April 23, 2024

Father’s Day

cur-mudg-eon (cur-muj’un), n. [origin unknown] 1. archaic: a crusty, ill-tempered, churlish old man. 2. modern: anyone who hates hypocrisy and pretense and has the temerity to say so; anyone with the habit of pointing out unpleasant facts in an engaging and humorous manner.

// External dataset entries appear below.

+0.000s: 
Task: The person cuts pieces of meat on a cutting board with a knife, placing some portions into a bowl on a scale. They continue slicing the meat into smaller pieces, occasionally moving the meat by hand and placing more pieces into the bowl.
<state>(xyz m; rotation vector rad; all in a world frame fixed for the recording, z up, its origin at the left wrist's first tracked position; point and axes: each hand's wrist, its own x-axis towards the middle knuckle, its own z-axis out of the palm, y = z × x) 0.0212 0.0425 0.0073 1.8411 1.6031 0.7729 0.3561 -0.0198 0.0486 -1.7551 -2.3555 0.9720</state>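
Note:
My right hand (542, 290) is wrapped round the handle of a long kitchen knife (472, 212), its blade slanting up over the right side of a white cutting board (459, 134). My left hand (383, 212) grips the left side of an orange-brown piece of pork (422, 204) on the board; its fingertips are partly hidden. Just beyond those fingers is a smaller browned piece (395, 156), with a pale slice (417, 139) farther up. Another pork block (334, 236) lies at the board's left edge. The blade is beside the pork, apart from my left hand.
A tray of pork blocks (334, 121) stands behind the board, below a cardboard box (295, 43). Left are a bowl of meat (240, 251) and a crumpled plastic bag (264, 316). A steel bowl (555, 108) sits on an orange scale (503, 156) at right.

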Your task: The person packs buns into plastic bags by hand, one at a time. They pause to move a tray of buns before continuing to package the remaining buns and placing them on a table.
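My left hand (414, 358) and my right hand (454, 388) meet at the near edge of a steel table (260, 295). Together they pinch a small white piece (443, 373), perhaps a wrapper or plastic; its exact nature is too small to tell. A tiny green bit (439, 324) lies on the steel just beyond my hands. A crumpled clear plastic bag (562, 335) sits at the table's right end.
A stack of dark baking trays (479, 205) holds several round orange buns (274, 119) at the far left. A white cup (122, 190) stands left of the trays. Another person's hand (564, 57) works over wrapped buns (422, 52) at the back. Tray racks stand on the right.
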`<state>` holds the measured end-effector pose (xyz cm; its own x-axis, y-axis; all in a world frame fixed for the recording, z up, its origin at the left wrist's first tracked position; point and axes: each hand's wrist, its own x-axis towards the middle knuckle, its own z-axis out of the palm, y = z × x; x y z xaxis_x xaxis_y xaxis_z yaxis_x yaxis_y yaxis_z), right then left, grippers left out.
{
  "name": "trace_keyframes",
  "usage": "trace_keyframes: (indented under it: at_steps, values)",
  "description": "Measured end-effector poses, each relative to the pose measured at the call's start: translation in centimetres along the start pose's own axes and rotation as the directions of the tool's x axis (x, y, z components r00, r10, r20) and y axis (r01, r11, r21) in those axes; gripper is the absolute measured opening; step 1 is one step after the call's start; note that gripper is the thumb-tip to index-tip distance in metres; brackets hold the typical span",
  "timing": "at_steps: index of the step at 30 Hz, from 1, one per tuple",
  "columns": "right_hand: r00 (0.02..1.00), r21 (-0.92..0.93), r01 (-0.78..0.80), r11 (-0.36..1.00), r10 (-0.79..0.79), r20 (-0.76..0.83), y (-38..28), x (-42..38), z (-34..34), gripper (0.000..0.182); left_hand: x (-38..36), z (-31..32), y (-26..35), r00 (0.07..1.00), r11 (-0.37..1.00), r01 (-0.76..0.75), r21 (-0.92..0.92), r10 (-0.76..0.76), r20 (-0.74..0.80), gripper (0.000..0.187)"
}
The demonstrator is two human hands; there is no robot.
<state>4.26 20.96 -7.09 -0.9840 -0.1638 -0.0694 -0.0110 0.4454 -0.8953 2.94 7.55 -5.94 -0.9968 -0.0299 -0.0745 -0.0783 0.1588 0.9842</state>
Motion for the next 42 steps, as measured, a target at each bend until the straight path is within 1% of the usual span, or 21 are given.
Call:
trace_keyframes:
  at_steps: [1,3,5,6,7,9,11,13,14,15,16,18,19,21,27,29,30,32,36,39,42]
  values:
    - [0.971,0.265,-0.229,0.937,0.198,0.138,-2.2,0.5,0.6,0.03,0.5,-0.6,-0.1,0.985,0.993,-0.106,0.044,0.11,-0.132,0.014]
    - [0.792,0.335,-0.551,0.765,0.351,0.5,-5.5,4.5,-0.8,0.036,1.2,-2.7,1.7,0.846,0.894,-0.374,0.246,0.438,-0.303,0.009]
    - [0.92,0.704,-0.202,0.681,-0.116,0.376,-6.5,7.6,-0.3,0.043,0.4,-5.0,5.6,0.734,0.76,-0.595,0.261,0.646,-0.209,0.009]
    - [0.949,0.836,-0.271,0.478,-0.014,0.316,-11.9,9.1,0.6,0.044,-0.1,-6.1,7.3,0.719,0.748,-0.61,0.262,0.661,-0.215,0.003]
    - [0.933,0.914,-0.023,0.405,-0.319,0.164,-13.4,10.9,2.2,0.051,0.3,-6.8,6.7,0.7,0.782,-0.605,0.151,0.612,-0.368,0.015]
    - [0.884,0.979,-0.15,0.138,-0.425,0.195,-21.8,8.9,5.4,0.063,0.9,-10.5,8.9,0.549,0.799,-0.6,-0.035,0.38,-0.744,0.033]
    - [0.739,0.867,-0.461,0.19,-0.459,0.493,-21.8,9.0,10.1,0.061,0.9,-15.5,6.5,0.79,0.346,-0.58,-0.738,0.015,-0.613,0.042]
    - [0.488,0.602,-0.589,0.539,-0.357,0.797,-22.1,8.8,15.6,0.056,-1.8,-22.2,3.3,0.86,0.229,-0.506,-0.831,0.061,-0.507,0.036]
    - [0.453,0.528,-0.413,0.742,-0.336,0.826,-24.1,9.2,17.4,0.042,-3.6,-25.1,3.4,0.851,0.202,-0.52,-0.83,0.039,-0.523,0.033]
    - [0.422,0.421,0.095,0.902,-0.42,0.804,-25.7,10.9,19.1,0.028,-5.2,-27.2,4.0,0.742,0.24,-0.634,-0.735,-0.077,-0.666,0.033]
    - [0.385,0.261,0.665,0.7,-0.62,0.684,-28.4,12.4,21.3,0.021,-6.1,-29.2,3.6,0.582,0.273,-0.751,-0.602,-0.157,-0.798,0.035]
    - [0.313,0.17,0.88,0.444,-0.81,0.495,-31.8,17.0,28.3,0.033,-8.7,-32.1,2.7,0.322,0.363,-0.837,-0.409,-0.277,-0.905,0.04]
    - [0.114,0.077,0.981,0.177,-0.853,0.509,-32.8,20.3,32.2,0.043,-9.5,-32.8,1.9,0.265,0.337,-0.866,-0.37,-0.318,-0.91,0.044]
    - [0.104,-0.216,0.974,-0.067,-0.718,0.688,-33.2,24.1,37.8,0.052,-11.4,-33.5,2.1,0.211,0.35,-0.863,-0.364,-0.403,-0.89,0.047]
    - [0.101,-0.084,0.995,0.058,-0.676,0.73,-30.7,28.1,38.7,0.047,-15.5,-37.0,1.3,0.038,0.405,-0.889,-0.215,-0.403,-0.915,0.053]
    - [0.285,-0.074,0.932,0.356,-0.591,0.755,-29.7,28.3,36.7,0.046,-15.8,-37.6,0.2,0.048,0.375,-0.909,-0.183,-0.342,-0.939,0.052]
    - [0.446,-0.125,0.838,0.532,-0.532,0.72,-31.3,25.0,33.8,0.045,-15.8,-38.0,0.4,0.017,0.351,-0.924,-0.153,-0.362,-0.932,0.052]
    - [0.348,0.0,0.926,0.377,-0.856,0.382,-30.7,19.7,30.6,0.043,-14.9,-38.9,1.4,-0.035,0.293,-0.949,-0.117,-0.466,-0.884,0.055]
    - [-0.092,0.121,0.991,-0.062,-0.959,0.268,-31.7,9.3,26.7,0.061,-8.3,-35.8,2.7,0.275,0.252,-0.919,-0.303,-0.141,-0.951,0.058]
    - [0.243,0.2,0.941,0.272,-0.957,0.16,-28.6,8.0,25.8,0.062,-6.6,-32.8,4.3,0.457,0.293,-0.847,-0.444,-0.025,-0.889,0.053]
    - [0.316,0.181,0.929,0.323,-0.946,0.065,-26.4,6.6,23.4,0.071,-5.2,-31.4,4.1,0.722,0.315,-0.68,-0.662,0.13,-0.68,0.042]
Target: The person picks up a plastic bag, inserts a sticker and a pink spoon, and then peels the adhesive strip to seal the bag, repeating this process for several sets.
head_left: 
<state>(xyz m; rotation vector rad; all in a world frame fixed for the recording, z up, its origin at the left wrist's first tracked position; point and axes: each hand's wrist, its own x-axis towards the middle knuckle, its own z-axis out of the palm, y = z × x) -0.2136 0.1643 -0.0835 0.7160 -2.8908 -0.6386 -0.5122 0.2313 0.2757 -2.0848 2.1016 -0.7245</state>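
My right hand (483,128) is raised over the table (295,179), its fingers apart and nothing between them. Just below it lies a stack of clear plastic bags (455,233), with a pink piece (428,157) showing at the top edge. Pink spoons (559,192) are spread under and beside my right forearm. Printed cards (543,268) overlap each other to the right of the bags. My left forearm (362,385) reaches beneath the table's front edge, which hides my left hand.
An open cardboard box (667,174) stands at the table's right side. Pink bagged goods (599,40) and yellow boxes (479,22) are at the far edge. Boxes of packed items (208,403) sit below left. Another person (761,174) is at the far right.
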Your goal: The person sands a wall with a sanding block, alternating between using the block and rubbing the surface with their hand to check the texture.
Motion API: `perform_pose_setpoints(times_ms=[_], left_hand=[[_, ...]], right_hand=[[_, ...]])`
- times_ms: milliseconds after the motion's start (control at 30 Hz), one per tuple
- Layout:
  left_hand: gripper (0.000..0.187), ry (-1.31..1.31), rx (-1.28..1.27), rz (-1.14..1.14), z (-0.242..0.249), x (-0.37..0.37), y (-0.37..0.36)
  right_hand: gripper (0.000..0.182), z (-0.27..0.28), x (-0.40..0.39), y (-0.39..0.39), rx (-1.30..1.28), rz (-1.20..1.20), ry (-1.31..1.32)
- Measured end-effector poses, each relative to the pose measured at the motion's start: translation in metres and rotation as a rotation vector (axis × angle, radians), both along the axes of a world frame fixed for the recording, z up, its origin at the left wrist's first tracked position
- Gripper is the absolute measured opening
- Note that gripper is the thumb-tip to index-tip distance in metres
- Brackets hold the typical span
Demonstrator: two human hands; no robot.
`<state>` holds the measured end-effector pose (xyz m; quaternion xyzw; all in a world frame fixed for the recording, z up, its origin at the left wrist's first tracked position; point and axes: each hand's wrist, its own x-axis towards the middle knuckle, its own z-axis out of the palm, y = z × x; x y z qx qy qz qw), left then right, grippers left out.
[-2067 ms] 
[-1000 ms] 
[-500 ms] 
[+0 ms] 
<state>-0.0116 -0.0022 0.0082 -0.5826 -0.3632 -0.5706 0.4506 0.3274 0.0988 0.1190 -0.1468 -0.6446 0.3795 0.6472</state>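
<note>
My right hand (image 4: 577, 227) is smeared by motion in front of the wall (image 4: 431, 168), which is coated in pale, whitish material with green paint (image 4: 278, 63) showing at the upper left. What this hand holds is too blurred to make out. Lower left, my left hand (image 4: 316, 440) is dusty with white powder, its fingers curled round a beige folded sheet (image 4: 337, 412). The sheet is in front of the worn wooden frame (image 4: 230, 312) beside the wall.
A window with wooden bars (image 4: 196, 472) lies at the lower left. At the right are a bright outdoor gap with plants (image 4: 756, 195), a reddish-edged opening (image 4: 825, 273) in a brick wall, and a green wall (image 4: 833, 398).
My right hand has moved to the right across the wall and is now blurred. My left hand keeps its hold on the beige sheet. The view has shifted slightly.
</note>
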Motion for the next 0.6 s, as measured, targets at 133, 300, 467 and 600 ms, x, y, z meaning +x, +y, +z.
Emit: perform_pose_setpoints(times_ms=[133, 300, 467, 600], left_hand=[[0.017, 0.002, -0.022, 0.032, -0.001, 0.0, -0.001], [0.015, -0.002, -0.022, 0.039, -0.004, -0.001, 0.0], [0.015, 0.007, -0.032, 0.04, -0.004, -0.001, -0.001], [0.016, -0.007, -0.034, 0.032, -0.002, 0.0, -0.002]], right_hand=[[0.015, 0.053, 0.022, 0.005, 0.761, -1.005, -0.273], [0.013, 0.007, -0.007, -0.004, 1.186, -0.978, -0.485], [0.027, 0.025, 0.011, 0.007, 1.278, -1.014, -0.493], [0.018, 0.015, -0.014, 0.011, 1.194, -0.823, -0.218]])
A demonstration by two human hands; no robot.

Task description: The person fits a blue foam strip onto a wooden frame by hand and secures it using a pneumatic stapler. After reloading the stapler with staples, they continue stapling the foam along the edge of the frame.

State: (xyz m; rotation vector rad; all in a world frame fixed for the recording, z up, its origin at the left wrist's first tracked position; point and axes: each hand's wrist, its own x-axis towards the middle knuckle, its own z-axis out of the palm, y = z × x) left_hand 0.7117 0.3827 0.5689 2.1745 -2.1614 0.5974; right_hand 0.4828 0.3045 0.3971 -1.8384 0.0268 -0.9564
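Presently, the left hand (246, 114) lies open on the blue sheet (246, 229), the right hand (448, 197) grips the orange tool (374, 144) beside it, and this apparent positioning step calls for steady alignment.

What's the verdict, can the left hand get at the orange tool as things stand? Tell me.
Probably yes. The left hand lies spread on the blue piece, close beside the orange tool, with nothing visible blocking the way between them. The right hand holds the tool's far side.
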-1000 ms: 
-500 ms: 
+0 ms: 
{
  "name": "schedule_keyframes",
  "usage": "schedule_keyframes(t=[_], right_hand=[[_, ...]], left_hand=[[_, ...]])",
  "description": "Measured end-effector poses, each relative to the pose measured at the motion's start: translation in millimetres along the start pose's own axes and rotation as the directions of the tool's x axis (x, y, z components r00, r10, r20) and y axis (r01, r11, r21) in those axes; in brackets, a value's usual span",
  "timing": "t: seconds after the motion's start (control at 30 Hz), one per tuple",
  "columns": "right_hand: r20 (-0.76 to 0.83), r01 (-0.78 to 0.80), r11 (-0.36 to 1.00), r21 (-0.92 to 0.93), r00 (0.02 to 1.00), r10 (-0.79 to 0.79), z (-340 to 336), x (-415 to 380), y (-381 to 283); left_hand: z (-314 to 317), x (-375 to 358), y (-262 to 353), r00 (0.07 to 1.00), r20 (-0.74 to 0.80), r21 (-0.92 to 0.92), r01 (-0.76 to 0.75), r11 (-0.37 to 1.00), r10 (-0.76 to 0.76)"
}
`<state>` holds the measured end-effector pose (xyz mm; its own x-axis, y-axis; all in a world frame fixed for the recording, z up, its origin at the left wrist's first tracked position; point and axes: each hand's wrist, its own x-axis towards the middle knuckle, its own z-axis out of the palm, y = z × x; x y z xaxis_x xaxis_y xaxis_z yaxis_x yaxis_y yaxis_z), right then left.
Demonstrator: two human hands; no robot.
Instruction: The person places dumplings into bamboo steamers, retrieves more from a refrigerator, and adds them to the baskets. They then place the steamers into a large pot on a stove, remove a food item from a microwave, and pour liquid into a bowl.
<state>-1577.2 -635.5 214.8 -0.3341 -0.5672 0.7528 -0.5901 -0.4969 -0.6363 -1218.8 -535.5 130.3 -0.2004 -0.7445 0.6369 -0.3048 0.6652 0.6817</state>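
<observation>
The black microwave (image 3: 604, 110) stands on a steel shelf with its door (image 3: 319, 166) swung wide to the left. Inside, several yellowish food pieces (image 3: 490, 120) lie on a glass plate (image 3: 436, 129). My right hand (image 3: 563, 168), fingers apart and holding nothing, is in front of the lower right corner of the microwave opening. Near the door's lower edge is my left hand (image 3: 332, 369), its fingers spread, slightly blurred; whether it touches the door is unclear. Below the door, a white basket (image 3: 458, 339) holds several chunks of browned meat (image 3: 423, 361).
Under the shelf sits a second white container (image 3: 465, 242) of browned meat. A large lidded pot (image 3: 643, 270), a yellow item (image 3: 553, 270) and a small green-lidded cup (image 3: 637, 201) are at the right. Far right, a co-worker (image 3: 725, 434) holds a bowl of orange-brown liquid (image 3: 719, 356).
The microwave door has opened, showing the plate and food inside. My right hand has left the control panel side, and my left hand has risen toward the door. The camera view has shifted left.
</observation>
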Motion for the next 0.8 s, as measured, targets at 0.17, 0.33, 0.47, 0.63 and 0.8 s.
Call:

“I never got along with my dad. Kids used to come up to me and say, “My dad can beat up your dad.” I’d say, “Yeah? When?”
— Bill Hicks

“Fatherhood is pretending the present you love most is soap-on-a-rope.”
— Bill Cosby

“When I was a boy of fourteen, my father was so ignorant I could hardly stand to have the old man around. But when I got to be twenty-one, I was astonished at how much he had learned in seven years.”
— Mark Twain

“Never raise your hand to your kids. It leaves your groin unprotected.”
— Red Buttons

“Dad always thought laughter was the best medicine, which I guess is why several of us died of tuberculosis.”
— Jack Handy

“I have always had the feeling I could do anything and my dad told me I could. I was in college before I found out he might be wrong.”
— Ann Richards

“A lot of controversy over this possible invasion of Iraq. In fact, Nelson Mandela was so upset, he called Bush’s dad. How embarrassing, when world leaders start calling your father.”
— Jay Leno

“By the time a man realizes that maybe his father was right, he usually has a son who thinks he’s wrong.”
— Charles Wadsworth

“The fundamental defect with fathers is that they want their children to be a credit to them.”
— Bertrand Russell

“My brother Bob doesn’t want to be in government — he promised Dad he’d go straight.”
— John Fitzgerald Kennedy

“Fathers should be neither seen nor heard. That is the only proper basis for family life.”